▶ **DESCRIPTION OF THE TASK**:
Copy out each line of the data below in which the string "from" appears.

▶ **SUPPLIED DATA**:
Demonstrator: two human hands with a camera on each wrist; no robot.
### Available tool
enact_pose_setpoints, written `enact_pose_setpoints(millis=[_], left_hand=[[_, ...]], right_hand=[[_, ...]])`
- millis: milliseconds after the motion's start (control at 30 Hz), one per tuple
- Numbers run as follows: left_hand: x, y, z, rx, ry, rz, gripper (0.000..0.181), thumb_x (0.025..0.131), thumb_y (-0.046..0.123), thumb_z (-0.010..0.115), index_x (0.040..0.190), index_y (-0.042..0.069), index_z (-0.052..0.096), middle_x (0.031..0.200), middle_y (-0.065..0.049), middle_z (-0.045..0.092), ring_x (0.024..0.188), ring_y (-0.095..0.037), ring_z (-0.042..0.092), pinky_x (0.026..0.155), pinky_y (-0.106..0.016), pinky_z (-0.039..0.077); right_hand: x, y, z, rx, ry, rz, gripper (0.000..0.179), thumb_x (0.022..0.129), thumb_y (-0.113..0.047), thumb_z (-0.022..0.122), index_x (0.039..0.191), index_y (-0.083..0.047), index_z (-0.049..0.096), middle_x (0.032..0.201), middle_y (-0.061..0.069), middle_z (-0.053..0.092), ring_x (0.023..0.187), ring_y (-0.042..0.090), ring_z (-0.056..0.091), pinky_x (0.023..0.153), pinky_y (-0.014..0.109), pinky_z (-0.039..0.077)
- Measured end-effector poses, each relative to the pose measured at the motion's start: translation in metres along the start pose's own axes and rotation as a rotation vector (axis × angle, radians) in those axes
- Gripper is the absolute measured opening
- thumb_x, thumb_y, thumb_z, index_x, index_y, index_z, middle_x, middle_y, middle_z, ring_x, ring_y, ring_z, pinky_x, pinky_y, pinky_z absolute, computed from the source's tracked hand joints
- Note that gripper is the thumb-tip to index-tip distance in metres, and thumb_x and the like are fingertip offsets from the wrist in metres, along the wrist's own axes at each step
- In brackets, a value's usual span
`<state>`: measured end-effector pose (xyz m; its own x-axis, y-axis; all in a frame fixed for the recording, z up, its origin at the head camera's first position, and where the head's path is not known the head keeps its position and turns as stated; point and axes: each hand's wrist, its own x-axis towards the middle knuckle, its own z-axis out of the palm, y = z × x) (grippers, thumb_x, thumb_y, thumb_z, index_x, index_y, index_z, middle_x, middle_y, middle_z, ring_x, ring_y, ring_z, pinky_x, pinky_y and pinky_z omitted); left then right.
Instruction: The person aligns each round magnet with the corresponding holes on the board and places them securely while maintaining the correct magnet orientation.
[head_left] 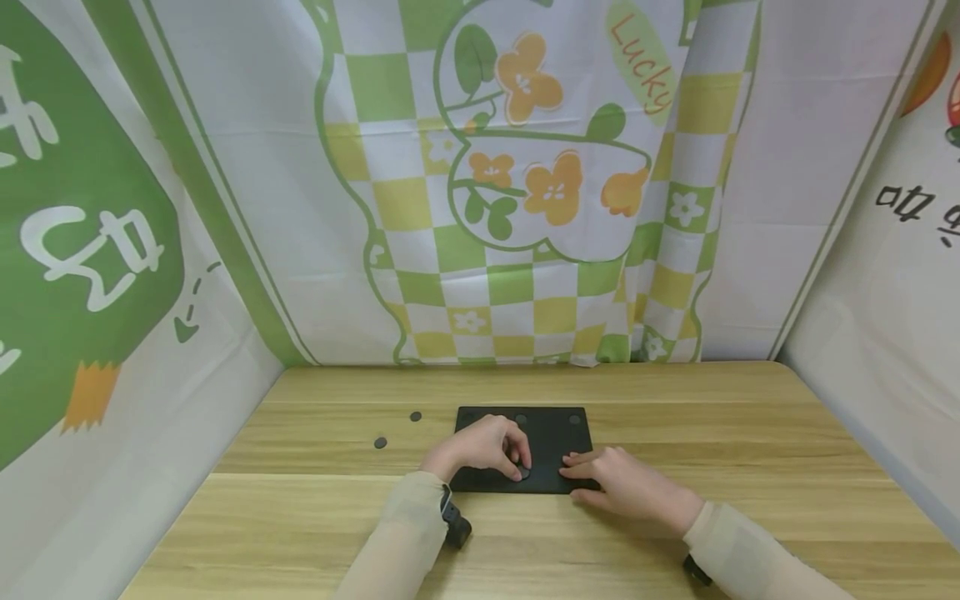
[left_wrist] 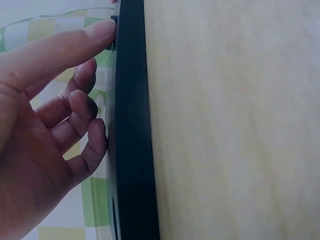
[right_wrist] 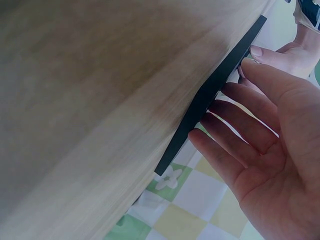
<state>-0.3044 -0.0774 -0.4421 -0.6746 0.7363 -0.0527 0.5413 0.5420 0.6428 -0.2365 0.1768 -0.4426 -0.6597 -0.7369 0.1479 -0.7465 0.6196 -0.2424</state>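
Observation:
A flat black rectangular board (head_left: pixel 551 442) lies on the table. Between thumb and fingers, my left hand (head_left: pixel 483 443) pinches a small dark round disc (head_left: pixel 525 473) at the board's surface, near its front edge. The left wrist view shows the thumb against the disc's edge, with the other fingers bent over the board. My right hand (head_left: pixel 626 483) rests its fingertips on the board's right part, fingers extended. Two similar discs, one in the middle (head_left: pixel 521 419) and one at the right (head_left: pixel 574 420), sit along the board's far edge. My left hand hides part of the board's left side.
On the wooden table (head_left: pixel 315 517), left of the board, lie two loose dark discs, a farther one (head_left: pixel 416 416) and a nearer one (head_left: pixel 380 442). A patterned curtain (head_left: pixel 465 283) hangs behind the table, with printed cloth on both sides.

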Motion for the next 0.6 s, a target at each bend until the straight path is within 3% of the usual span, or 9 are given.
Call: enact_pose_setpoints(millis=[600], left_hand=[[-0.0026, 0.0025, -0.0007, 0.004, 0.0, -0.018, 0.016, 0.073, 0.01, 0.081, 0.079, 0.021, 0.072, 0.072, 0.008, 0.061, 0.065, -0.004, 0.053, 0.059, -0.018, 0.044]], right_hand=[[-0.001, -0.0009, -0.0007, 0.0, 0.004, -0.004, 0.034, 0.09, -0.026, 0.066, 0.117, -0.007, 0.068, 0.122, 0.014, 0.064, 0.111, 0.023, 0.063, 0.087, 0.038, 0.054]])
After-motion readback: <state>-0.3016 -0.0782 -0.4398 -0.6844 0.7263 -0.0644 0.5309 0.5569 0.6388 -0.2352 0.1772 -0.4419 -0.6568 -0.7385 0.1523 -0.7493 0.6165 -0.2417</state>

▶ **YOUR SOLUTION**:
- thumb_x, thumb_y, thumb_z, index_x, index_y, index_z, middle_x, middle_y, middle_z, ring_x, ring_y, ring_z, pinky_x, pinky_y, pinky_z absolute, computed from the source's tracked hand joints
- Note that gripper is the thumb-tip to index-tip distance in metres, and thumb_x and the like are fingertip offsets from the wrist in metres, along the wrist's own axes at each step

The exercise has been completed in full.